Some aspects described herein relate to a user equipment (UE) for wireless communication. The UE may include at least one memory and at least one processor communicatively coupled with the at least one memory. The at least one processor may be configured to cause the UE to receive, from a network entity, configuration information associated with a semi-static hybrid automatic repeat request (HARQ) feedback codebook for multicast messages. The at least one processor may be configured to cause the UE to receive, from the network entity, a physical downlink control channel (PDCCH) message, associated with a radio network temporary identifier (RNTI), scheduling one or more multicast physical downlink shared channel (PDSCH) messages. The at least one processor may be configured to cause the UE to transmit, to the network entity, one or more fallback HARQ feedback indications, associated with the one or more multicast PDSCH messages, in lieu of transmitting the semi-static HARQ feedback codebook, in accordance with the configuration information and associated with at least one of the RNTI or a feedback configuration associated with the RNTI.

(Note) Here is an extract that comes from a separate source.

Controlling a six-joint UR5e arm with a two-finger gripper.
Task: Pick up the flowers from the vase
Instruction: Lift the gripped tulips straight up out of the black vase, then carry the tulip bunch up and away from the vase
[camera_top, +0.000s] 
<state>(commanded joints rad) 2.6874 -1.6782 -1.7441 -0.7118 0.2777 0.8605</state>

Some aspects described herein relate to a network entity for wireless communication. The network entity may include at least one memory and at least one processor communicatively coupled with the at least one memory. The at least one processor may be configured to cause the network entity to transmit configuration information, for one or more UEs, associated with a semi-static HARQ feedback codebook for multicast messages. The at least one processor may be configured to cause the network entity to transmit a message, for the one or more UEs, associated with an RNTI, scheduling one or more multicast PDSCH messages. The at least one processor may be configured to cause the network entity to receive one or more fallback HARQ feedback indications, for a UE of the one or more UEs, associated with the one or more multicast PDSCH messages, in lieu of receiving the semi-static HARQ feedback codebook, in accordance with the configuration information and associated with at least one of the RNTI or a feedback configuration associated with the RNTI.

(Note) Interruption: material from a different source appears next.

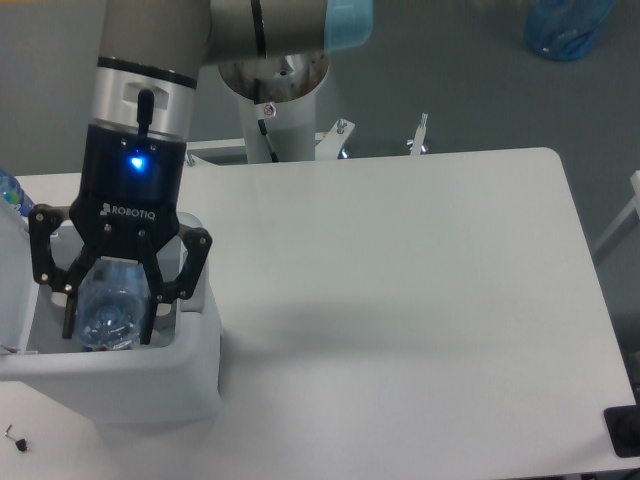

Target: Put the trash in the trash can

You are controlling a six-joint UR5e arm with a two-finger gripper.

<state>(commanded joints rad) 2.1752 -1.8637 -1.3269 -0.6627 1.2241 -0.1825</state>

Some aspects described herein relate to a method of wireless communication performed by a UE. The method may include receiving, from a network entity, configuration information associated with a semi-static HARQ feedback codebook for multicast messages. The method may include receiving, from the network entity, a PDCCH message, associated with an RNTI, scheduling one or more multicast PDSCH messages. The method may include transmitting, to the network entity, one or more fallback HARQ feedback indications, associated with the one or more multicast PDSCH messages, in lieu of transmitting the semi-static HARQ feedback codebook, in accordance with the configuration information and associated with at least one of the RNTI or a feedback configuration associated with the RNTI.

Some aspects described herein relate to a method of wireless communication performed by a network entity. The method may include transmitting configuration information, for one or more UEs, associated with a semi-static HARQ feedback codebook for multicast messages. The method may include transmitting a message, for the one or more UEs, associated with an RNTI, scheduling one or more multicast PDSCH messages. The method may include receiving one or more fallback HARQ feedback indications, for a UE of the one or more UEs, associated with the one or more multicast PDSCH messages, in lieu of receiving the semi-static HARQ feedback codebook, in accordance with the configuration information and associated with at least one of the RNTI or a feedback configuration associated with the RNTI.

Some aspects described herein relate to a non-transitory computer-readable medium that stores a set of instructions for wireless communication by a UE. The set of instructions, when executed by one or more processors of the UE, may cause the UE to receive, from a network entity, configuration information associated with a semi-static HARQ feedback codebook for multicast messages. The set of instructions, when executed by one or more processors of the UE, may cause the UE to receive, from the network entity, a PDCCH message, associated with an RNTI, scheduling one or more multicast PDSCH messages. The set of instructions, when executed by one or more processors of the UE, may cause the UE to transmit, to the network entity, one or more fallback HARQ feedback indications, associated with the one or more multicast PDSCH messages, in lieu of transmitting the semi-static HARQ feedback codebook, in accordance with the configuration information and associated with at least one of the RNTI or a feedback configuration associated with the RNTI.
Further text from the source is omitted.